RAW DATA section start
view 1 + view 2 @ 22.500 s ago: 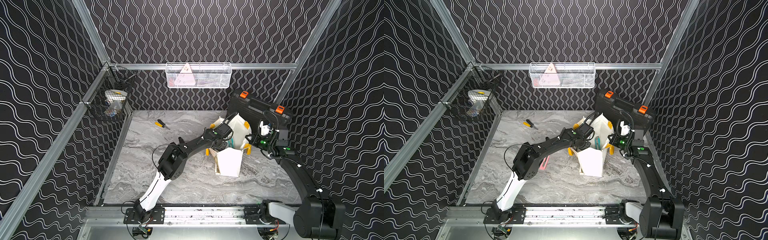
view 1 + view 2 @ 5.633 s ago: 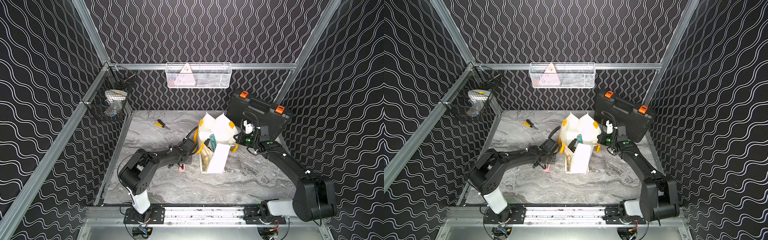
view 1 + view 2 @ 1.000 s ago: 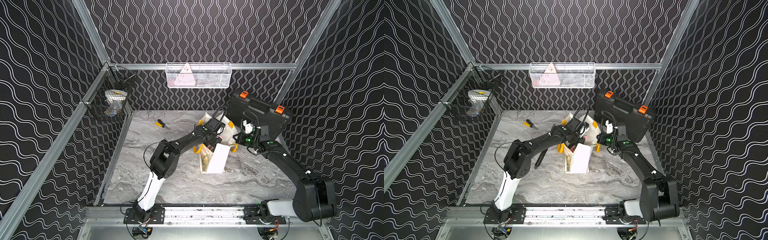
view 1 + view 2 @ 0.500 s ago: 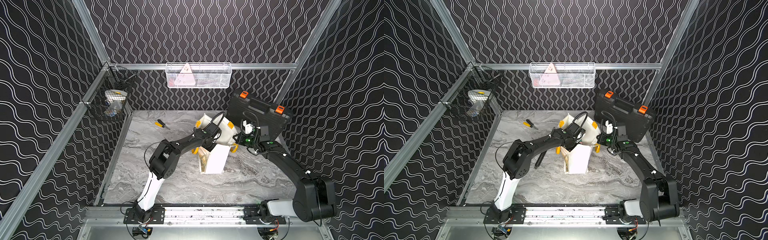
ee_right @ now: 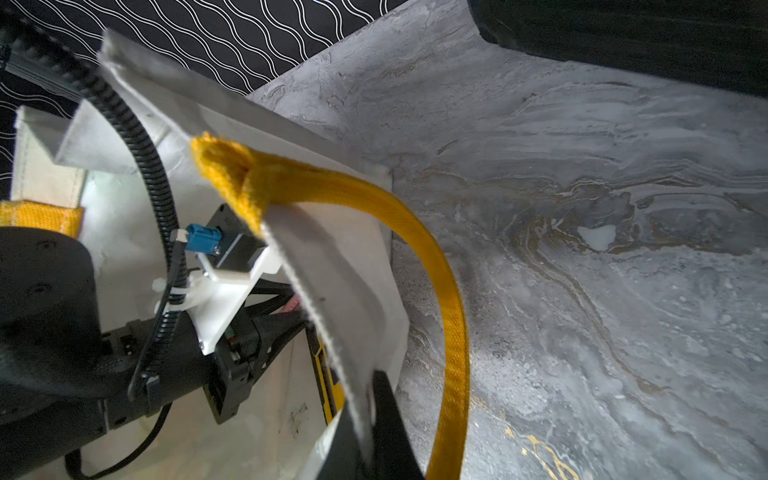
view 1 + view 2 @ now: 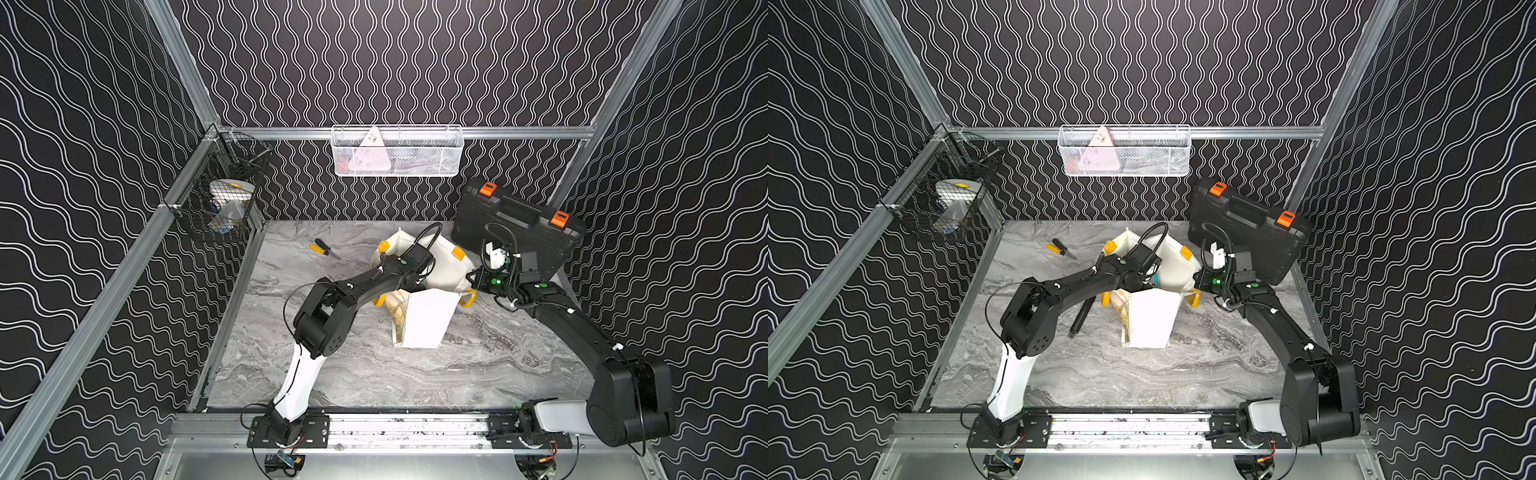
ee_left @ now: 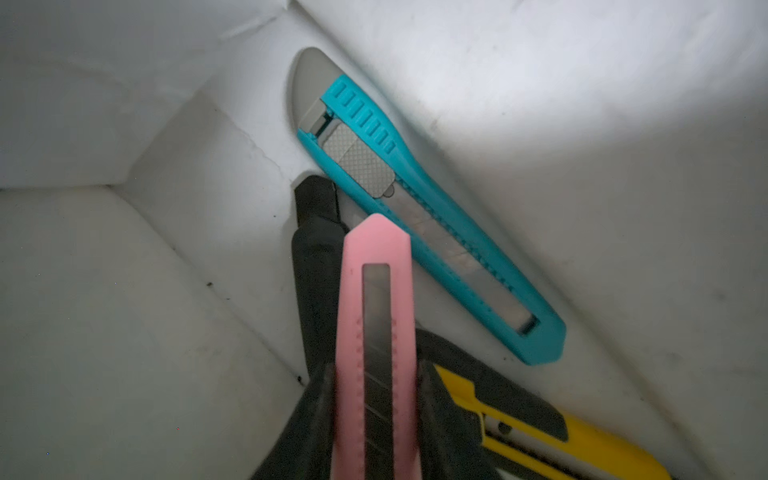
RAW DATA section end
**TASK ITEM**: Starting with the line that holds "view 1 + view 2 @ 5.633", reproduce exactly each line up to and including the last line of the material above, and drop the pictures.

**ANSWER BELOW**:
view 1 + view 2 @ 5.633 s ago: 
view 1 + view 2 @ 1.000 s ago: 
view 1 + view 2 @ 0.500 s ago: 
ee_right @ now: 
view 1 + view 2 @ now: 
ee_left @ now: 

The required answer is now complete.